Мне нравится ставить один, максимум два спектакля в сезон. Я не хочу больше, люблю работать с толком, с чувством, с расстановкой, спешить не люблю.
Не так давно наши читатели устроили полемику по такому вопросу: когда зритель выходит из зала, абсолютно ничего не поняв — это вопрос к режиссеру или к образованности зрителя?

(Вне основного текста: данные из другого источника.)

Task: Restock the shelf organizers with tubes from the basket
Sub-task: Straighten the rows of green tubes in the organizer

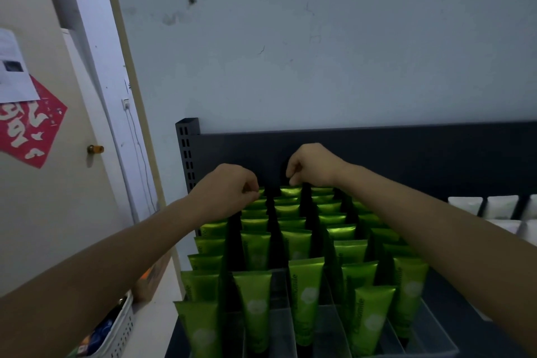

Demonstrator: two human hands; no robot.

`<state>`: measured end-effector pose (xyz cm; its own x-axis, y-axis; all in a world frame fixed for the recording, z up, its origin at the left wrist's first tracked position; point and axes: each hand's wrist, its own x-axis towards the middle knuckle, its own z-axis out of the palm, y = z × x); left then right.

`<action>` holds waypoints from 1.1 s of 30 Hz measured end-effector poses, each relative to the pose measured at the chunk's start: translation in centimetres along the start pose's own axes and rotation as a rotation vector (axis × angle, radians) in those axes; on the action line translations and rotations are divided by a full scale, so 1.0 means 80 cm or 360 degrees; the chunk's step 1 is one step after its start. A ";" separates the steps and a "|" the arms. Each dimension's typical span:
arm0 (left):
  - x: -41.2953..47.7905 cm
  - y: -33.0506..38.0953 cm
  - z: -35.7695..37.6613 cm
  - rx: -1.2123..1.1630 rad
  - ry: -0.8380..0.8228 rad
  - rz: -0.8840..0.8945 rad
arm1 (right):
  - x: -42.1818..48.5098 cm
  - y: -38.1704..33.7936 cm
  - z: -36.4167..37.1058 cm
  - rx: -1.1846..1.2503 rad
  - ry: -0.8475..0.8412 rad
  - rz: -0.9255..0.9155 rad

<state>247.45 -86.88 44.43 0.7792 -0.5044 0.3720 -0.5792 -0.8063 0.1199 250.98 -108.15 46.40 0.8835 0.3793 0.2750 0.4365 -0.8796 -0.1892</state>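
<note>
Seating the rear tubes [291,192], with left hand [229,187] and right hand [312,166] each pinching a crimped top, requires lowering them upright within their organizer lanes [281,296].

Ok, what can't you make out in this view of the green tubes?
Head view:
- Left hand and right hand: curled fingers hide whether they pinch glossy green plastic tubes.
- White perforated plastic basket: cut off by bottom edge, contents dim.
- White packs: cropped at right edge.
</note>
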 end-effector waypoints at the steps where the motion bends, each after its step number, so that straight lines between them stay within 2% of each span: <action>1: 0.000 -0.001 0.000 -0.0002 -0.0003 -0.0006 | 0.002 0.003 0.000 -0.0057 0.0001 0.0002; 6: -0.001 -0.003 0.002 -0.0028 0.0007 -0.0028 | 0.005 0.014 0.030 -0.0214 -0.0154 -0.0003; 13: -0.004 -0.009 0.005 -0.0046 -0.0005 -0.0048 | 0.013 0.013 0.035 -0.0081 -0.0125 0.0006; 19: -0.006 -0.011 0.008 -0.0037 -0.0020 -0.0044 | 0.019 0.013 0.042 -0.0050 -0.0204 0.0020; 25: -0.008 -0.006 0.006 -0.0034 -0.0003 -0.0025 | 0.012 0.015 0.031 -0.0056 -0.0170 0.0014; 33: -0.017 0.019 -0.003 -0.0071 0.0019 0.0033 | -0.042 0.023 -0.028 -0.0041 -0.0028 -0.0026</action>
<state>245.43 -87.32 44.33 0.7644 -0.5168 0.3856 -0.6053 -0.7812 0.1530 248.43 -111.64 47.22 0.8792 0.3984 0.2612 0.4465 -0.8802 -0.1605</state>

В первую очередь – к режиссеру. К образованности это не имеет никакого отношения, потому что это не предмет осведомленности, это предмет драматургии. В драматургии должно быть все ясно. На уровне сценария и на уровне того, как режиссер этот сценарий использует, хочет ли он быть в диалоге со зрителем, интересует ли его то, что по этому поводу думает зритель. Очень многие современные режиссеры работают для себя или для коллег, поэтому зритель зачастую остается без режиссерского внимания. Я уверен, что эти люди могли бы делать спектакли, которые я называю «человеческими», но сейчас такие тенденции в театральном искусстве. И постепенно публика уже начинает к этому привыкать. Более того, у нас публика делится на три категории – это общая публика, которая бывает в театре крайне редко, может быть, раз — два в год, есть публика, которая бывает в театре чаще – 3-4 раза в год, а есть публика театральная, которая ходит, как на работу, бывает несколько раз в месяц. Это уже знатоки, ценители, судьи, люди, которые ходят, чтобы сформировать свое суждение и им поделиться. Для этой публики режиссеры часто принимают, на мой взгляд, самые необычные сценические решения. Именно эту публику любят шокировать, баловать, оставлять в растерянности и недоумении для того, чтобы потом насладиться эффектом.
Мне сложно судить, потому что я якобы знаю о том, что есть такие режиссеры , такие работы и такой подход, но это не мой театр, не уделяю этому внимания, не разбираюсь, поэтому могу быть субъективен. Объективным можно быть тогда, когда ты эти спектакли изучил. Я не хочу их изучать, мне есть, чем заниматься.
В чем Ваше вдохновение?
Во всем! Погода, люди, которые меня окружают, обстоятельства. Мне кажется, что наблюдательный человек всегда найдет повод для вдохновения.